**DATA BLOCK**

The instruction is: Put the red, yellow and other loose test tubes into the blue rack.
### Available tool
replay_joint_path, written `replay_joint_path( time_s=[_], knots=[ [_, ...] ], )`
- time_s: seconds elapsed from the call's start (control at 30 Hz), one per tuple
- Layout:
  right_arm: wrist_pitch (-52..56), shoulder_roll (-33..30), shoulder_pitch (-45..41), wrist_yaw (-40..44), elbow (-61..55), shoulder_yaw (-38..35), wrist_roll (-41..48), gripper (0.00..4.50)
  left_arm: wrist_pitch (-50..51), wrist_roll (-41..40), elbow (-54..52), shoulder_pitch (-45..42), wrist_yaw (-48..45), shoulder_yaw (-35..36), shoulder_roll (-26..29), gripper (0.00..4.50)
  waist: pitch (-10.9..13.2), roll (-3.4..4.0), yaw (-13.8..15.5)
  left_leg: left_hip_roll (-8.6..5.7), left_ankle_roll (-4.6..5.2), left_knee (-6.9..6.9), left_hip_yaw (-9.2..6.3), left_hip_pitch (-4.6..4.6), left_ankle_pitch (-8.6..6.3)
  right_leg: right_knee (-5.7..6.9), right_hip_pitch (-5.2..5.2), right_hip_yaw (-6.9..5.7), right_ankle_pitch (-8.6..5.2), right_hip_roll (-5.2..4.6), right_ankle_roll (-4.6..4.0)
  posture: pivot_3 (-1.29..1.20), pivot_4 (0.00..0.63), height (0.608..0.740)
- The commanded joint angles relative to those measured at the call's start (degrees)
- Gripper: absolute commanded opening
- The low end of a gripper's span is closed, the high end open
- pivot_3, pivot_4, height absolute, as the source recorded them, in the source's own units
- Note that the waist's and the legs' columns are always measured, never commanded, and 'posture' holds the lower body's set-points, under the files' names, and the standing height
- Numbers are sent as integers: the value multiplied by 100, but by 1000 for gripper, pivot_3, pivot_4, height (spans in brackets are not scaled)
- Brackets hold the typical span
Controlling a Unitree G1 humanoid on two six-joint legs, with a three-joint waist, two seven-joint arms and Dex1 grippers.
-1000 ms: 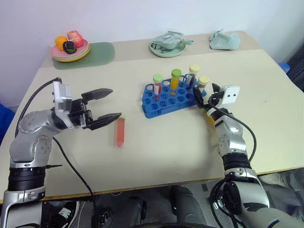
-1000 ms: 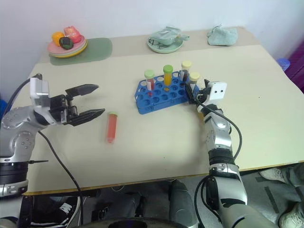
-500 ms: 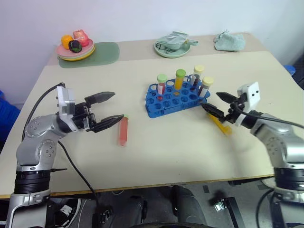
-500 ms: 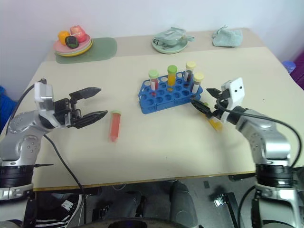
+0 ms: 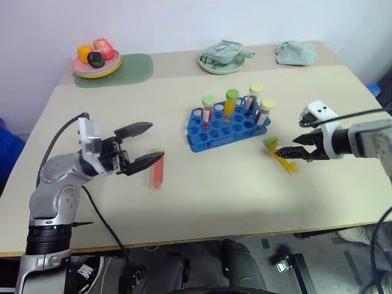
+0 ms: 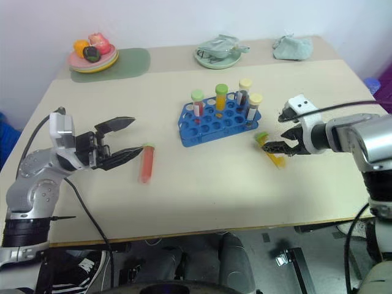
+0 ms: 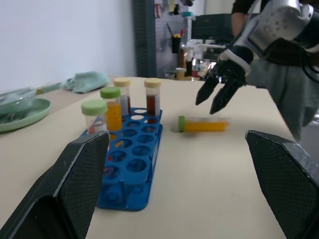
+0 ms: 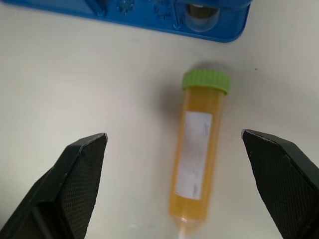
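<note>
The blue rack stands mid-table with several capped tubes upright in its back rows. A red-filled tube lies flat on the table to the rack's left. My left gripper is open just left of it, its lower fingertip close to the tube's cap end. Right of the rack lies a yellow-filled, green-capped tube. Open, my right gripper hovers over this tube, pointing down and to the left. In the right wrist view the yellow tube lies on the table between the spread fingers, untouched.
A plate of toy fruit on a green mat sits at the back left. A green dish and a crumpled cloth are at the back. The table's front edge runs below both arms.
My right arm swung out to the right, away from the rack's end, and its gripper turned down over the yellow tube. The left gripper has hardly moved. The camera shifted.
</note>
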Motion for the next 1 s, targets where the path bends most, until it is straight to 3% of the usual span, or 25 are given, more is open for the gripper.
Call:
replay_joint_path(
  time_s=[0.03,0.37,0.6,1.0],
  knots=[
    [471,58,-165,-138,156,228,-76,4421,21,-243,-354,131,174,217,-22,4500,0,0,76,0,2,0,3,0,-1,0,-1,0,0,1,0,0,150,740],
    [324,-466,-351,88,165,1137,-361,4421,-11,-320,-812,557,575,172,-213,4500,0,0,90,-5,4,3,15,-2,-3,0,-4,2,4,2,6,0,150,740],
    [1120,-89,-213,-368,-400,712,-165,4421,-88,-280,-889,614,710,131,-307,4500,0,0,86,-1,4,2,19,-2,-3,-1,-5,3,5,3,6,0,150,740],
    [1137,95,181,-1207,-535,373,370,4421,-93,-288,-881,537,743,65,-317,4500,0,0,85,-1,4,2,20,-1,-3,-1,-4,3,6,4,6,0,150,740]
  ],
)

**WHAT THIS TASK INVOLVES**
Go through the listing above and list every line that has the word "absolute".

**ANSWER SPACE**
- Gripper: absolute commanded opening
- pivot_3, pivot_4, height absolute, as the source recorded them, in the source's own units

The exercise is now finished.